What is expected: Find the lines below holding the word "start" and copy each of them.

=== Begin Enclosure ===

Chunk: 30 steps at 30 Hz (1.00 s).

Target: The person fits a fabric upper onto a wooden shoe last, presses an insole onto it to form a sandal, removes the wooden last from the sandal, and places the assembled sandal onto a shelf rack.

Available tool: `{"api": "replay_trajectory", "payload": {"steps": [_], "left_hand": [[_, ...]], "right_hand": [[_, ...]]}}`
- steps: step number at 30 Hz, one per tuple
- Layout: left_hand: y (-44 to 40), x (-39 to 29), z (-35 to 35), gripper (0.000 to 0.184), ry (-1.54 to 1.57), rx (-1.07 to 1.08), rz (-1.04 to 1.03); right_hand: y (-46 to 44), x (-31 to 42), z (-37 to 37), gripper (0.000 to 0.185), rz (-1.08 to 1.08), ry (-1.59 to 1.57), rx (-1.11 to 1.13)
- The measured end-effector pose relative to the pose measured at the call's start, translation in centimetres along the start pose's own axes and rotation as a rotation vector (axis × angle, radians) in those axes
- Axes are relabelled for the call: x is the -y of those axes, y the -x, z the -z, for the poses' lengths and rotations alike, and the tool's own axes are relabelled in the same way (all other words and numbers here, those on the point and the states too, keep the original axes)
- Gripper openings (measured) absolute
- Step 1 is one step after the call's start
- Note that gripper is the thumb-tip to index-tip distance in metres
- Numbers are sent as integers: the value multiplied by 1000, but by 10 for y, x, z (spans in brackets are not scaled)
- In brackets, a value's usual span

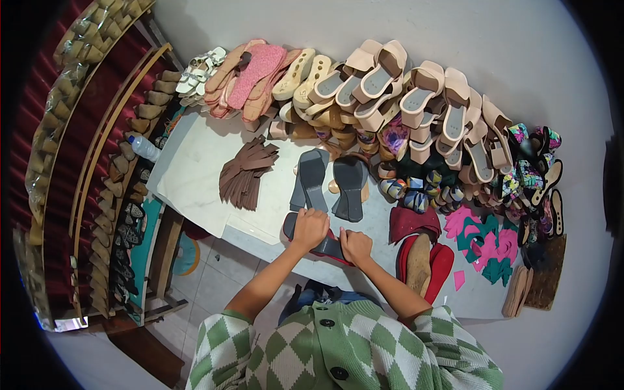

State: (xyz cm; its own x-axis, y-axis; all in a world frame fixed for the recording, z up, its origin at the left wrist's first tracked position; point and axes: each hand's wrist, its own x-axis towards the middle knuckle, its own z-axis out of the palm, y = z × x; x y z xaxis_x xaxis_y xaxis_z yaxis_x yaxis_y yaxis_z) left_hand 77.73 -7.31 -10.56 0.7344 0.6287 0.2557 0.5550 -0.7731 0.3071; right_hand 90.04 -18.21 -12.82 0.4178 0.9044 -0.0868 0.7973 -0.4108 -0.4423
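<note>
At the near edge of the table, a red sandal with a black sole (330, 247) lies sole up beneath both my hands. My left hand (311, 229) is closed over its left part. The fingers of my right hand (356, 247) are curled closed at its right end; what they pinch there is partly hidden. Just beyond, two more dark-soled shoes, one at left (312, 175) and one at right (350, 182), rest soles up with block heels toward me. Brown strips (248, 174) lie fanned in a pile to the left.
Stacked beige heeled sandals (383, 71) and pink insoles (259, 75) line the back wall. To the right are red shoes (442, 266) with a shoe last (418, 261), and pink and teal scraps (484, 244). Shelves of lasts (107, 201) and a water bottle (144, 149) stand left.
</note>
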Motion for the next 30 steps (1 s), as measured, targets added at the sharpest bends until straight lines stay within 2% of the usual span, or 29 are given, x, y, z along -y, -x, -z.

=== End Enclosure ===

Output for this exercise:
- The measured end-effector pose relative to the pose measured at the call's start, translation in centimetres along the start pose's own axes and rotation as a rotation vector (axis × angle, radians) in those axes
- Step 1 is one step after the call's start

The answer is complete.